L’armée prussienne a eu l’heureuse fortune de se former sous l’inspiration d’un grand mouvement d’enthousiasme patriotique qui a fait accepter plus aisément les inconvéniens et les charges du système. Le principe du service militaire obligatoire est écrit dans la loi du 3 septembre 1814. La landwehr a été réorganisée par l’ordonnance du 21 novembre 1815. En vertu de cette législation, tout Prussien capable de porter les armes fut tenu de servir de 20 à 23 ans dans l’armée active, de 23 à 25 ans dans la réserve, de 25 à 32 ans dans le premier ban de la landwehr, et de 32 à 39 ans dans le second. La landsturm ou levée en masse comprit tous les individus de 17 à 49 ans capables de porter les armes qui ne se trouvaient pas incorporés dans l’année active ou dans la landwehr. On forma immédiatement 36 régimens d’infanterie et 34 de cavalerie avec les hommes qui étaient dans les conditions requises pour entrer dans la landwehr, et les forces de la Prusse se trouvèrent désormais composées de la manière suivante :

1° L’armée active, comptant en temps de paix 140,000 hommes, en temps de guerre, par suite de l’appel des réserves, 220,000 hommes environ ;

2° Le premier ban de la landwehr, infanterie et cavalerie, qui ne comprend en temps de paix que le personnel des cadres, environ 3,000 hommes, et qui se trouvait porté en temps de guerre à 150,000 hommes ;

3° Le second ban de la landwehr, donnant un chiffre de 110,000 hommes.

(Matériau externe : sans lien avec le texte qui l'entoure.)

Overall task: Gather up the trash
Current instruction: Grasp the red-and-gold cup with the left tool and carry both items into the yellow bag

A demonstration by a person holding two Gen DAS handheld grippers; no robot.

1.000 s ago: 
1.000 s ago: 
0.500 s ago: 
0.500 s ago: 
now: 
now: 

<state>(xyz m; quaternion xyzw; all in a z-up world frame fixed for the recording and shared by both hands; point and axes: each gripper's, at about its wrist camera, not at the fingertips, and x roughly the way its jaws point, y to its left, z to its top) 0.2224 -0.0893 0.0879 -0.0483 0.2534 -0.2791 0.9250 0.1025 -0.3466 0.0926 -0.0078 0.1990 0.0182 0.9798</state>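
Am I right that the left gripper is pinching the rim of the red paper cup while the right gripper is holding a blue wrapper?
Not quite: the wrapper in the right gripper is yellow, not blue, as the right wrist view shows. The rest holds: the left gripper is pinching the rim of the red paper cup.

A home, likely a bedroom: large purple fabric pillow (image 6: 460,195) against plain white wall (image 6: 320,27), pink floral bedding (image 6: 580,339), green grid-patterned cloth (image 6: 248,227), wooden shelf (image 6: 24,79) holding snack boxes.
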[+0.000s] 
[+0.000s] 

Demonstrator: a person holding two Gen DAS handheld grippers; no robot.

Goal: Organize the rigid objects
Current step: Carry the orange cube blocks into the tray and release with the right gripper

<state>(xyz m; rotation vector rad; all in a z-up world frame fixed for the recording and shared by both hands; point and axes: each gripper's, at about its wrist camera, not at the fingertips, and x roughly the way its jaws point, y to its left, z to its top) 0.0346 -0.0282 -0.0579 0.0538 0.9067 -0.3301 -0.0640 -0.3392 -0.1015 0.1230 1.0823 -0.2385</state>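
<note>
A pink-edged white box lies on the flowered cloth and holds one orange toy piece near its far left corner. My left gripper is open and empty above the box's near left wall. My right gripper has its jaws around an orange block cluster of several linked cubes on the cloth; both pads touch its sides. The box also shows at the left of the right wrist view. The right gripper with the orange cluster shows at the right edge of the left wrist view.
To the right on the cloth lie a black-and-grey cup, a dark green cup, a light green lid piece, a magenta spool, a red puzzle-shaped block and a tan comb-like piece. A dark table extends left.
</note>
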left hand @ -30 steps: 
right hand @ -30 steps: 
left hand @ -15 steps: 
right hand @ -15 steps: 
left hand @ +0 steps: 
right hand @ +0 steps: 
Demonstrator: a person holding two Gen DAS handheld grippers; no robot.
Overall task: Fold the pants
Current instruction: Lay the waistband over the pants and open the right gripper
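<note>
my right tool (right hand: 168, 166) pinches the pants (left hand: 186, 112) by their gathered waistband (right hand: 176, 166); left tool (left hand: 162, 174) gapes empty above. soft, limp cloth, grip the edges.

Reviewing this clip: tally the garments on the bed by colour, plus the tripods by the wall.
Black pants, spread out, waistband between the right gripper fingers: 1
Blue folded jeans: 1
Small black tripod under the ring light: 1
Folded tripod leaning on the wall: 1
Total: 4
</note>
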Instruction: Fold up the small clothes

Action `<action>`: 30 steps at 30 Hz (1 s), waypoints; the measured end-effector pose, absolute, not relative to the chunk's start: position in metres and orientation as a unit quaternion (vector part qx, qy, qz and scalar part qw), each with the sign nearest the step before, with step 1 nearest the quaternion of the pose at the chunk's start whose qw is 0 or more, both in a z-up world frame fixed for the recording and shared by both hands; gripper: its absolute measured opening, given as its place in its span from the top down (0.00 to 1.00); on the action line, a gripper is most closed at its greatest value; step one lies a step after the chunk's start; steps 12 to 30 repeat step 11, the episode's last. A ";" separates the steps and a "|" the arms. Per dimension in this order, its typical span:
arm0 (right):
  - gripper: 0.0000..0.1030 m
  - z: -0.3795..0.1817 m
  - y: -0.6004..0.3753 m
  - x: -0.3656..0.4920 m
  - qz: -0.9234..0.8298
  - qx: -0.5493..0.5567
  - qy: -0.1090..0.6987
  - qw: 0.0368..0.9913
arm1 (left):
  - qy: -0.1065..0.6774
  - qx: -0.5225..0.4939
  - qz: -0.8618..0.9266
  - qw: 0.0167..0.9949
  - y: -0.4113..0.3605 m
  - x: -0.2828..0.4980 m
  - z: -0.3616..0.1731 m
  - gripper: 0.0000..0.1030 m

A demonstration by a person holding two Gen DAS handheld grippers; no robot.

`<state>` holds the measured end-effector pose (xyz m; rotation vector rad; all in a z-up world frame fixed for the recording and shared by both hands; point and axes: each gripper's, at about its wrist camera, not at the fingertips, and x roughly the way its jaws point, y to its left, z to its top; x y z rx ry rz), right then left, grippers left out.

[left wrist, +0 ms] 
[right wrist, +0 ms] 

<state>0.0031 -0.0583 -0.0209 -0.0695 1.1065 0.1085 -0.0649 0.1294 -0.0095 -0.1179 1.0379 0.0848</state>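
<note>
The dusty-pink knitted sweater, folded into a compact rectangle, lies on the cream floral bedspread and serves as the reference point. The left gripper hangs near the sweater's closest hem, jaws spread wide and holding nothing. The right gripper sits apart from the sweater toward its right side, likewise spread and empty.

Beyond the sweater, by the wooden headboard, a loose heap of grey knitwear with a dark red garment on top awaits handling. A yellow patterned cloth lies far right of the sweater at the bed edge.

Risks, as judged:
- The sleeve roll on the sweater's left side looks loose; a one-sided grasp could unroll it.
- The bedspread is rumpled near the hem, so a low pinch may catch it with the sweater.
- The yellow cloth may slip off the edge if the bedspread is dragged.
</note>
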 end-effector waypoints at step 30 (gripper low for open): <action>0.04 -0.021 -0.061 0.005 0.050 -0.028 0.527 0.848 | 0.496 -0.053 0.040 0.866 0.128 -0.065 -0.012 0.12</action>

En ajoutant à ces chiffres celui de 50,000 hommes susceptibles d’être recrutés par anticipation, on arrivait à pouvoir mettre sur pied 530,000 hommes, dont 340,000 formant l’armée d’opérations, et le reste composant les dépôts ou gardant les places fortes.. On n’avait à entretenir en temps de paix que le quart à peu près de cet effectif.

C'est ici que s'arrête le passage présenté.